ICMI bergerak berlandaskan tiga hal :
a. Iman sebagai landasan moral untuk memicu prestasi taqwa
b. Pancasila dan UUD 45 sebagai azas filosofis dan konstitusional kehidupan berbangsa, bernegara dan bermasyarakat.
c. Ilmu pengetahuan dan teknologi sebagai alat dan sarana bagi peningkatan mutu kehidupan.
Sasaran jangka panjang adalah peningkatan kualitas ilmu, kualitas hidup, kualitas kerja, kualitas berkarya dan kualitas berfikir bangsa Indonesia pada umumnya dan umat Islam pada khususnya.
Organisasi ini berkembang cukup cepat. Terbukti saat Silaknas I ( 5-7 Desember 1991) jumlah anggotanya sekitar 15000 orang.
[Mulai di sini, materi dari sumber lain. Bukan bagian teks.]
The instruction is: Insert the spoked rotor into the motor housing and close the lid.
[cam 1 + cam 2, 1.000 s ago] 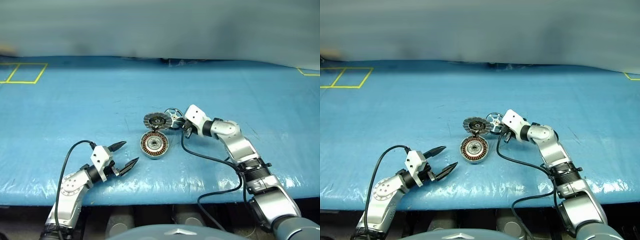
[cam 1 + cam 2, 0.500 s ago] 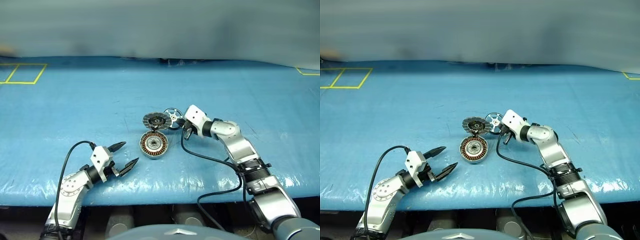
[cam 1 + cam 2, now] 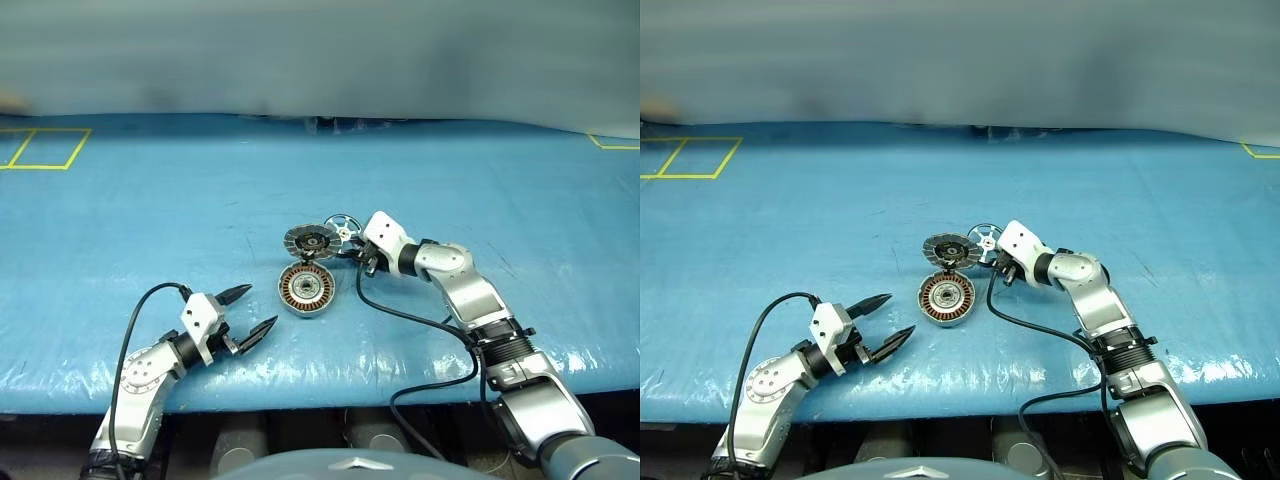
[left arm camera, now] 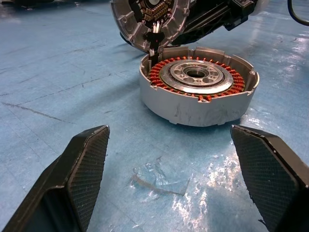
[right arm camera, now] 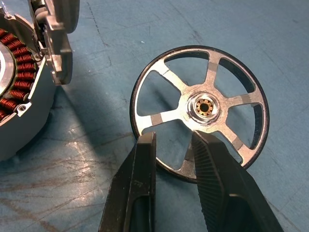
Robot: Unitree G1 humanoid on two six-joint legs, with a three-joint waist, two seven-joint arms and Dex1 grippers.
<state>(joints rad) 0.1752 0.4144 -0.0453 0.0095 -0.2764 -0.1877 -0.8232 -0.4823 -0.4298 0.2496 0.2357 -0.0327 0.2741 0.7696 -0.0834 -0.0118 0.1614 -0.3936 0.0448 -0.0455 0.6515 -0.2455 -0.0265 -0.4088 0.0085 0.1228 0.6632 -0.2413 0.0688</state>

Pada Nopember 1993 ICMI sudah mempunyai 32 Orwil (Organisasi Wilayah), yakni 28 di dalam negeri dan 4 di luar negeri ( Eropa, Timur Tengah, Amerika Serikat dan Pasifik). ICMI sudah memiliki 309 Orsat (Organisasi Satuan), yakni 277 di dalam negeri dan 32 di luar negeri.